The deeper meaning of money—and, in the broader sense, of earning a living (parnasah, livelihood)—is dealt with in Jewish tradition both ethically and with courageous humanity. The Kabbalah of Money is an offering of rabbinical and mystical insights into an ecology of money, involving the health of all forms of exchange, transaction, and interdependence. In it, we will take "Kabbalah" to be above all a methodology for understanding in a profound way things that appear to be superficial, uncovering hitherto unrealized dimensions of our everyday reality. We will be broadly referring to "the rabbis" (including the commentators cited in the Talmud as well as legendary figures of the Hasidic world) as the keepers of a method of interpretation which understands reality as having multilayered dimensions. The "peeling" of those dimensions, from the most manifest and evident to those which are hidden and occult, is what came to be known as Kabbalah.

Literally the term comes from the root verb "to receive" (kibel), and it hints at the ancient tradition passed on and received from generation to generation. In its most basic reduction, it proposes that through the simple we can get to the complex; from the concrete to the abstract; from the detail to the large picture. Here we will be applying this method to the concept of "money."

The rabbis tell us that through money, we establish day-to-day situations that uncover our bigotry and illusions and expose us in a way only practice and empirical experimentation can otherwise do. We are as we react, we are what we believe, and our money is an extension of our reactions and beliefs. Based on the money that moves in and out of our lives, we structure our comprehension of the world. And this is one of the main factors in determining our understanding of reality: how much things and people are worth to us, and how much we are worth to them.

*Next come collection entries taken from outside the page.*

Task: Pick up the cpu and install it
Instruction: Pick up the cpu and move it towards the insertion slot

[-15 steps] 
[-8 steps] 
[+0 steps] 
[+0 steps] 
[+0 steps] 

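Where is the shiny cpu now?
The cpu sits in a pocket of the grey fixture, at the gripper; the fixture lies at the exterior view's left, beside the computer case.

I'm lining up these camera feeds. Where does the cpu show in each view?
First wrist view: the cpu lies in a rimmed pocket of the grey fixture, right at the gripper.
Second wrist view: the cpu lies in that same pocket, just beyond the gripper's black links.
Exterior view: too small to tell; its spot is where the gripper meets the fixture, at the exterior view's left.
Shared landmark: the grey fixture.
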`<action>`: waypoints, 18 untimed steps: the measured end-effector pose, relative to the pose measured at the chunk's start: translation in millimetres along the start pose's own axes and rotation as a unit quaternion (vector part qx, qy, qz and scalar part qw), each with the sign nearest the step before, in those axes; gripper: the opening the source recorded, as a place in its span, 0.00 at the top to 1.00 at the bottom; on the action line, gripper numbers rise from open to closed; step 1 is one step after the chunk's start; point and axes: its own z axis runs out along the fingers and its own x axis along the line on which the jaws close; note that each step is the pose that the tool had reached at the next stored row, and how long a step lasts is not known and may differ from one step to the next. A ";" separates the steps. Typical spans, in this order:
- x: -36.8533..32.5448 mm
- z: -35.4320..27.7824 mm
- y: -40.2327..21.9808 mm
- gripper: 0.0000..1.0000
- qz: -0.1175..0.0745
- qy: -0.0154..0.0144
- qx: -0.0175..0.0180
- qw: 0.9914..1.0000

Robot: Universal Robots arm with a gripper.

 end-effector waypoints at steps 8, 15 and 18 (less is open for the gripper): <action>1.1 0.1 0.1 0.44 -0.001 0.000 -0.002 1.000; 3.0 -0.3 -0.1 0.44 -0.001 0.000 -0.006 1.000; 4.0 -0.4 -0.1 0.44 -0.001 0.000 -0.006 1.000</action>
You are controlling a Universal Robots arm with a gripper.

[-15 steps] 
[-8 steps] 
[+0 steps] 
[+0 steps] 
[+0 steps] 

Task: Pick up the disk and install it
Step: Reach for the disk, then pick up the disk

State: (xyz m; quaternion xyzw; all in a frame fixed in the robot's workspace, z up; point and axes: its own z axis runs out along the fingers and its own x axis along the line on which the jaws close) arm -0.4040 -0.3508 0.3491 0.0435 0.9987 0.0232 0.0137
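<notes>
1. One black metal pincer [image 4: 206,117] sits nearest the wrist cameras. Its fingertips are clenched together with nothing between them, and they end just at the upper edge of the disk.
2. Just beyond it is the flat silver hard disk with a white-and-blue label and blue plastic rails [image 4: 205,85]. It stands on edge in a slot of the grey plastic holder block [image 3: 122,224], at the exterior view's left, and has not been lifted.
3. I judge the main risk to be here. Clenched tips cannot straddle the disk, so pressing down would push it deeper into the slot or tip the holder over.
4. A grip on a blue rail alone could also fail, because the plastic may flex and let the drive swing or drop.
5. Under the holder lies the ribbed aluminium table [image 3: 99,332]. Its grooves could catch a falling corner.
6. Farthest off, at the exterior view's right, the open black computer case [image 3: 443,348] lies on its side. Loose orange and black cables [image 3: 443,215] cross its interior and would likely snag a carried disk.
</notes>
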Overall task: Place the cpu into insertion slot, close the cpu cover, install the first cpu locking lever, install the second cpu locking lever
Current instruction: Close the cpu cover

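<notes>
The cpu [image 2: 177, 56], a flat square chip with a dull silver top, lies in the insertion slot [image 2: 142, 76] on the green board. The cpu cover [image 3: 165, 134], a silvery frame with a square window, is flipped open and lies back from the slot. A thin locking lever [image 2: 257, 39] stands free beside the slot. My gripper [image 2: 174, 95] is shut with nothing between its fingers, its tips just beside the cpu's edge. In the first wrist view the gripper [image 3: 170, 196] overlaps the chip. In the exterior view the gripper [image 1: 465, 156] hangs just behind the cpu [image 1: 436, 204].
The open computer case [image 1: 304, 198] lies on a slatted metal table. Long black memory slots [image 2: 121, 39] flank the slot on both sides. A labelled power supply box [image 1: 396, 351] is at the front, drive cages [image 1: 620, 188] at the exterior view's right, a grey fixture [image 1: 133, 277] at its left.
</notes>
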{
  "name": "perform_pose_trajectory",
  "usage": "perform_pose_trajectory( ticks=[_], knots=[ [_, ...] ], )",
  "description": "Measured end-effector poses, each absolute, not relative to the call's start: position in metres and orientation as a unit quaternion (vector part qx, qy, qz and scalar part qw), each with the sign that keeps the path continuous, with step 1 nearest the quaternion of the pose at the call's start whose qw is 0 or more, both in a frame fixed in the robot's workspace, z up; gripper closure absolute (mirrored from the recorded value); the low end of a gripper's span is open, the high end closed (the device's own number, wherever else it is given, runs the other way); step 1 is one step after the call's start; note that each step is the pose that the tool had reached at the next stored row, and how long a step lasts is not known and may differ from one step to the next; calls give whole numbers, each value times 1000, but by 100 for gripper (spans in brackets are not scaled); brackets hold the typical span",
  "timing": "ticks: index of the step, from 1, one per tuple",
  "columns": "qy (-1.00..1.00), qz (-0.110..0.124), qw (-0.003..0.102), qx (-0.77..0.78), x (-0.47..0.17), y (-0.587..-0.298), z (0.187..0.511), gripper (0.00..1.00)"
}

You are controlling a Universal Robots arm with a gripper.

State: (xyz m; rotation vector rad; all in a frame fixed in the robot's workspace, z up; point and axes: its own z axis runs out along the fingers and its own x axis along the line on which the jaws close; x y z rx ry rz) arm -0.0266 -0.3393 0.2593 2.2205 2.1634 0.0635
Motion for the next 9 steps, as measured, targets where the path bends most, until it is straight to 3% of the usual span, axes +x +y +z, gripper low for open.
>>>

The rabbis, after thoroughly analyzing money, have chosen to treat it in much the same way as they consider our bodily existence. They recognize, without overlooking the importance of the soul and of intention, that the true reality of the body is an indispensable tool in understanding who we are and what path we should take in life.

I therefore invite the reader to stroll through the familiar world of the pocket. I propose a tour through this world of Markets, a journey into the shadows cast by money on emotional and spiritual dimensions. We shall look at our exchanges in such a way that the dark shadow of our souls is cast off from our money, and we come to accept our human limits of wealth.

In reality, money is usually seen as something dirty that we are ashamed to talk about. People have less trouble telling friends about intimate sexual matters than they have in sharing the size of their bank accounts or their salaries. Children very rarely know how much their parents earn.

Yet money is not something evil. The Spanish philosopher Ibn Zabara asked, "What is the cause of death? Life itself." Similarly, we may ask: "What is the cause of money?" The answer is that it has not come into existence as a means of oppression or an instrument of greed; rather, money—surprisingly—arises from the human desire for justice and the hope for a better world. Over time, money has absorbed fundamental traces of human nature that can now be understood by paying close attention to the values we attach to it and its symbolism.

Yes, Jews respect money—real (that is, uncorrupted) money that multiplies the possibilities of livelihood and frees up their time for spiritual study, for learning. And they know that this kind of learning is like sap: it is life itself.

What kind of money is this that can be the topic of sacred writings? What kind of money is this that religious people busy themselves with it? What money is this that can also be used as currency in the world-to-come or in paradise? How should we deal with a Market of existence that underprices meanings and deflates our time and values, while at the same time inflating our dissatisfaction and bringing on a recession of our potential? The rabbis have proposed answers to some of these questions in their search for a "strong currency."